> _What you have to do_:
How many of the lines below include "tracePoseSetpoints"? Give the number and no other words.

[Start of Attachment]

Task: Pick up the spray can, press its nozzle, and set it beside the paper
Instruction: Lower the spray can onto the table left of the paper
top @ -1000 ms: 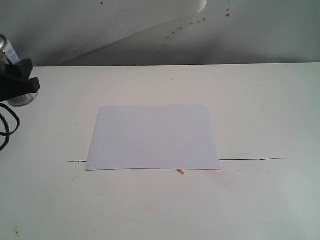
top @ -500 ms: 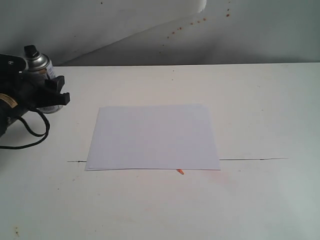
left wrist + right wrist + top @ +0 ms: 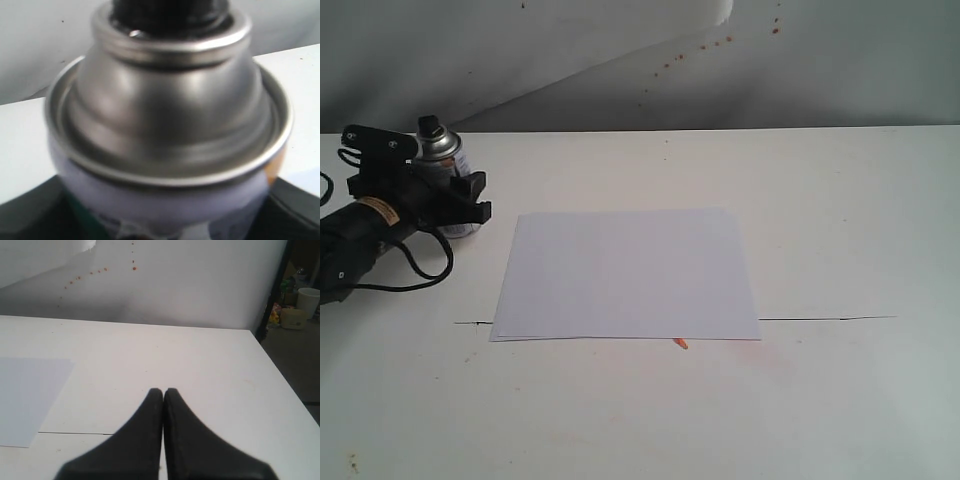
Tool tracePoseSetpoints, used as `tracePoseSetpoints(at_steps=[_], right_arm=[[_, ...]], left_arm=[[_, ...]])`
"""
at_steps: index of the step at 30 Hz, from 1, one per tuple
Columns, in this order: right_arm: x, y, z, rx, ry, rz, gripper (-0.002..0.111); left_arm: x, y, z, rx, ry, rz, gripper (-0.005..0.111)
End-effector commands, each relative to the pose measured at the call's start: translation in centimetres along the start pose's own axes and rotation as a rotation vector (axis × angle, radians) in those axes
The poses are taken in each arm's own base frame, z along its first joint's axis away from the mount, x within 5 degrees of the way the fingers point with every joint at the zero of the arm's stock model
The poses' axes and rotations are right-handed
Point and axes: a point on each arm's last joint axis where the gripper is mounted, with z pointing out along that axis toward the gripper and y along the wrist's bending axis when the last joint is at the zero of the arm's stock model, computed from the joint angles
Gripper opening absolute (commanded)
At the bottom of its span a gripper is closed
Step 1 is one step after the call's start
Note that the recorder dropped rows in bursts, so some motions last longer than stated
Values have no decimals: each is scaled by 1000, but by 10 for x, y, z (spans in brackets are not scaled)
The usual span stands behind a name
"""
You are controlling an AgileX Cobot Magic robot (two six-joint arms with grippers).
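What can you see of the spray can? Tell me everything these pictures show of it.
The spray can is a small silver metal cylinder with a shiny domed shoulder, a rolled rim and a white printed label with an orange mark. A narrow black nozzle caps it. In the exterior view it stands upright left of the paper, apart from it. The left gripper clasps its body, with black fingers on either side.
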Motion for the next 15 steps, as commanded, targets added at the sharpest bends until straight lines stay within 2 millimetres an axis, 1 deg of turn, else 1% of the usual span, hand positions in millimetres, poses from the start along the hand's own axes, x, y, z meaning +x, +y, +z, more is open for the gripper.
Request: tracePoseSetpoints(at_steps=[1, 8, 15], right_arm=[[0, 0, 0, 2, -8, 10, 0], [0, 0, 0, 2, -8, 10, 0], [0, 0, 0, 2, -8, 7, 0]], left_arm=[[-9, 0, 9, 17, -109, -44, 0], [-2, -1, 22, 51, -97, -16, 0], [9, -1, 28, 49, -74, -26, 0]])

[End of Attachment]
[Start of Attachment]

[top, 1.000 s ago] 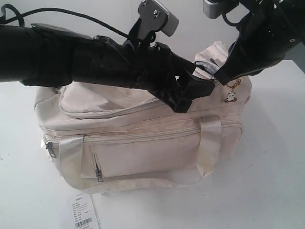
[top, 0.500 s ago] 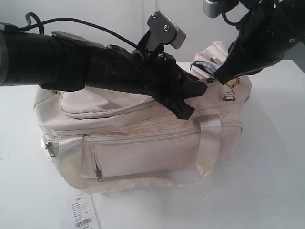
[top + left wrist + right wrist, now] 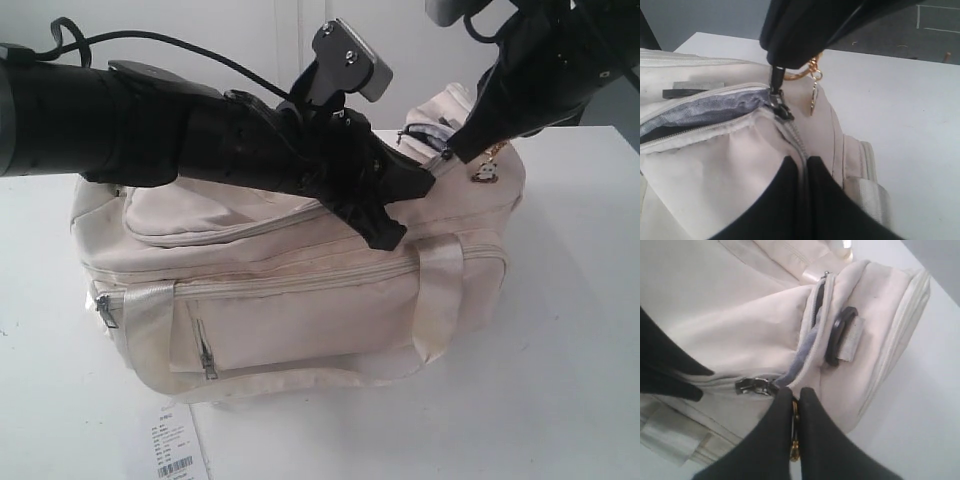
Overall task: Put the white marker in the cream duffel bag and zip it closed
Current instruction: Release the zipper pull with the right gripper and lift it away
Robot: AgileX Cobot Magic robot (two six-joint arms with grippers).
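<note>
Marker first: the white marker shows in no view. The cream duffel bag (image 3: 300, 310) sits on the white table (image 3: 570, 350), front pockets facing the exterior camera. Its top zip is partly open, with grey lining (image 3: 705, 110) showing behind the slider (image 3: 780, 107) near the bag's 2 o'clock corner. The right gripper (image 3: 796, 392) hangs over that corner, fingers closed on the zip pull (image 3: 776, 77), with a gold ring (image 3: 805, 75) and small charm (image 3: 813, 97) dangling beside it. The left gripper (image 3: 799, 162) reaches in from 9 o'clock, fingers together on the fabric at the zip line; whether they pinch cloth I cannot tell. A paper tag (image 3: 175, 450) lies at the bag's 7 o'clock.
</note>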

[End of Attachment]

> _Answer space_:
2